Required work: For the listing below, output exactly the lines from the line with "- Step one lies" up to and including the line with "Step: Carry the", and no other lines.

Supplied material:
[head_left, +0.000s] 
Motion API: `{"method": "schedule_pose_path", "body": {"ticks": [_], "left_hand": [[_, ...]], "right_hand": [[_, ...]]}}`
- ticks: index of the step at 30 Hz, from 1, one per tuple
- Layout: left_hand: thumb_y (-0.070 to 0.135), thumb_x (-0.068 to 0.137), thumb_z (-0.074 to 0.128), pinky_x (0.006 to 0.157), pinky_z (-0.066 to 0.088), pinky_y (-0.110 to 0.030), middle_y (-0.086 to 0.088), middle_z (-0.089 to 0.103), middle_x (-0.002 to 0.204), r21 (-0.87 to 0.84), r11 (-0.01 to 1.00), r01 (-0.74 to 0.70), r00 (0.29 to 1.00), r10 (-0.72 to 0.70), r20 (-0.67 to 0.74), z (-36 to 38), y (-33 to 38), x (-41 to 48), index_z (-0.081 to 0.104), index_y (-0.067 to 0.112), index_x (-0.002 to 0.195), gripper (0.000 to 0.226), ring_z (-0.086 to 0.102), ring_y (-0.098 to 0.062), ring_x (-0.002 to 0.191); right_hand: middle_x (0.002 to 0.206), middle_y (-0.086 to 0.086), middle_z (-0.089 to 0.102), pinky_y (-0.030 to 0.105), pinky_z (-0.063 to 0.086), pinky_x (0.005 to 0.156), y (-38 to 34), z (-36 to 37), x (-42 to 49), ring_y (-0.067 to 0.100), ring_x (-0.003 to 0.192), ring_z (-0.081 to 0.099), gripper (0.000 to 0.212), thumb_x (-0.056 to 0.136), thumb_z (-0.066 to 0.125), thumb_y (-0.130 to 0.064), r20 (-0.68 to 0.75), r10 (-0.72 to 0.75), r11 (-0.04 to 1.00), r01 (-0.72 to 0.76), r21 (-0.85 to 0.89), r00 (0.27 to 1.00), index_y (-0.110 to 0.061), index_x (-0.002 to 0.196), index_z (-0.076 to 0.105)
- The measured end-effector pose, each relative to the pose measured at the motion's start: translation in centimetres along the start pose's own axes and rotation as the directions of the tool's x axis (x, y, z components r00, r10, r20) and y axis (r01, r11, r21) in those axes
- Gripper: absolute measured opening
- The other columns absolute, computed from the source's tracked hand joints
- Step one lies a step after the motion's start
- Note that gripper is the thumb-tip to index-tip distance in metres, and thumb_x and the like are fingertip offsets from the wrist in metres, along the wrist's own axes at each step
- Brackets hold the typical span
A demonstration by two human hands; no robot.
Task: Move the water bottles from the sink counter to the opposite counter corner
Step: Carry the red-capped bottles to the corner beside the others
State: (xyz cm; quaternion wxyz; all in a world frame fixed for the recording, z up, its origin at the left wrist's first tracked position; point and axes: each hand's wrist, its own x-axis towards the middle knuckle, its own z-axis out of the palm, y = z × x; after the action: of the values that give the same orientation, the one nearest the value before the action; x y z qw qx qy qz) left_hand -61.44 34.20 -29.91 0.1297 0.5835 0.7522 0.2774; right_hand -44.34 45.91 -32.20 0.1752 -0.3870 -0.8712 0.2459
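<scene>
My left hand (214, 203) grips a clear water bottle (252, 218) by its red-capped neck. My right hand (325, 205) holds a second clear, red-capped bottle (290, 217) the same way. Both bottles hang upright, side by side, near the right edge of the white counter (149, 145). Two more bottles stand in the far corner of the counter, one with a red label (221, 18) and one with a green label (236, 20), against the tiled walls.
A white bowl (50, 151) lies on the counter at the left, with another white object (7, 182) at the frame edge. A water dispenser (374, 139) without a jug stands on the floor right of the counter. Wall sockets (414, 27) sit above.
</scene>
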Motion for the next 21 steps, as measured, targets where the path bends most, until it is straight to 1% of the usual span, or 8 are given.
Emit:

Answer to this problem:
- Step one lies a step after the motion's start
- Note that gripper is the thumb-tip to index-tip distance in metres, and thumb_x and the like are fingertip offsets from the wrist in metres, along the wrist's own axes at each step
- Brackets hold the typical span
A demonstration by two human hands; no robot.
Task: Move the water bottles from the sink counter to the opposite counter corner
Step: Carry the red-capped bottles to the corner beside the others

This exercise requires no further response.